Additionally, it has recommended the creation of a “green passport” to inform employers whether their staff have been vaccinated or not, “in the interest of the welfare of all employees”. 

This comes as the EU is reportedly set to propose a “green pass” to facilitate travel, which would aim to provide proof both of vaccination and of COVID test results.

The pass would allow the gradual resumption of travel — “for work or tourism”.

These recommendations are part of 10 made by the employers lobby group its report on business performance during COVID, released on Wednesday.

Other recommendations call for a faster vaccine roll-out, and the strict enforcement of measures to reduce the spread of COVID, as “the current laissez faire attitude is endangering jobs and lives”. 

This call for enforcement reflects newly intensified suggestions that the enforcement of existing COVID measures is not currently stringent enough.

On Tuesday, Malta reported its record highest figure for new daily COVID cases, which exceeded 300 for the first time, to reach 336.

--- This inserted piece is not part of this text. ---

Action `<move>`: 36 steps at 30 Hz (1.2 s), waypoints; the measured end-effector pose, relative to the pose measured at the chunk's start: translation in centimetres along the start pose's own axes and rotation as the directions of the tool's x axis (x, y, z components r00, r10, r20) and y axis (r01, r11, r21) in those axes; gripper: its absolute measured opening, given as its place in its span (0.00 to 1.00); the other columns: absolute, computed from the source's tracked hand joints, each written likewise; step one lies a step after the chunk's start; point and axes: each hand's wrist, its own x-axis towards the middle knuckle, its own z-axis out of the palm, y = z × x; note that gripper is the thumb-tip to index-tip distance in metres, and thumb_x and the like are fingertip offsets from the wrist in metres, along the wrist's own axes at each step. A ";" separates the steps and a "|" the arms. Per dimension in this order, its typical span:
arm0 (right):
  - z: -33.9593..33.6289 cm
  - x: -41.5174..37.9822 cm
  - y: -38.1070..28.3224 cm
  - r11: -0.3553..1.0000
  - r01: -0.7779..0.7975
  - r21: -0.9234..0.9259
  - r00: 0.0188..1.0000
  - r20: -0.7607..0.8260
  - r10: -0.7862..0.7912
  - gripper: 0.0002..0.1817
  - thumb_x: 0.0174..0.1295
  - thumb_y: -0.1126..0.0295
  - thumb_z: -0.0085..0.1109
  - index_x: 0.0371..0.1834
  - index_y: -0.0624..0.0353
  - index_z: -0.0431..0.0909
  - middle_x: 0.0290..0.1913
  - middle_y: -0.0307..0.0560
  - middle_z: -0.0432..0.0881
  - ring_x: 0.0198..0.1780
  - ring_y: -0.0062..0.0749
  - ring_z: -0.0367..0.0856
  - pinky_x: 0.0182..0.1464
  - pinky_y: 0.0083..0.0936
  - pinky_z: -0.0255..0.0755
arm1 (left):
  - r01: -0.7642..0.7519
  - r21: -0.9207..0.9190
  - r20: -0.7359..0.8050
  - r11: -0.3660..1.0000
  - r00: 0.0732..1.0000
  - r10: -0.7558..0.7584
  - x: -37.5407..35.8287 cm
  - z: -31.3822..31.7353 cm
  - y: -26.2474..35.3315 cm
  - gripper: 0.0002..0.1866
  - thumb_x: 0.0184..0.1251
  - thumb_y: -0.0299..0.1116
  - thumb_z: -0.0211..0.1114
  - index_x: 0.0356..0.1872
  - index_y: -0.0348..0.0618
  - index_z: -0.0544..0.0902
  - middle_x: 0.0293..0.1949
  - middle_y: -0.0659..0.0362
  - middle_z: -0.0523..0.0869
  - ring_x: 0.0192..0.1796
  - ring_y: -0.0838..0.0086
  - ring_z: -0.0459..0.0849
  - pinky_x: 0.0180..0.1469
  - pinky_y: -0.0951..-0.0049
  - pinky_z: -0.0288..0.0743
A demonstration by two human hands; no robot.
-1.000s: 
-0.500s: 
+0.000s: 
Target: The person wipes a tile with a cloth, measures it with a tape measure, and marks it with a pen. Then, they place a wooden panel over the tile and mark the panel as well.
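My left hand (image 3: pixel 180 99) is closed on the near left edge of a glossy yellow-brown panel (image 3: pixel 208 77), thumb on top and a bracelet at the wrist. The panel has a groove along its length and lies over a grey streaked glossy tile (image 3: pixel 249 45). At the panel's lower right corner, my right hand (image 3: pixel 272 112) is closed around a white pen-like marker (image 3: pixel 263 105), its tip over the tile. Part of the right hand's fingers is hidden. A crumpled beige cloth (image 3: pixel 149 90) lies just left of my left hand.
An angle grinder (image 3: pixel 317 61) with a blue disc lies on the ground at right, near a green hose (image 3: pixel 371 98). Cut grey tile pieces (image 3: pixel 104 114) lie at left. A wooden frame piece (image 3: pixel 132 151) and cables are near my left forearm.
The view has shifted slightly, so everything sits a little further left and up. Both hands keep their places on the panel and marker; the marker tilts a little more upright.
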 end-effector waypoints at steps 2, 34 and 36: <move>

The MEA report, which compiled data from a survey covering more than 200 companies from all economic sectors aimed to assess the state of affairs regarding developments related to the COVID pandemic since the start of December.

It confirms that some sectors have been more severely hit by the pandemic than others, and warns that “many operators in the tourism industry may not survive another dry season unless they are kept on life support by fiscal incentives”.

It also found that 76 per cent of businesses plan to keep their labour force stable in the coming three weeks, 10 per cent plan to reduce it, and 14 per cent said they may increase employment.

However, the report emphasises that the Government fiscal package will likely have to be extended throughout 2021, which it says, will create a strain on public finances.

Furthermore, the survey suggests that economic recovery will be slower than was initially expected, with 45 per cent of business suggesting they believe that recovery will take more than a year. Additionally, businesses indicated that they don’t expect to be able to re-activate investment projects that were placed on hold during 2020.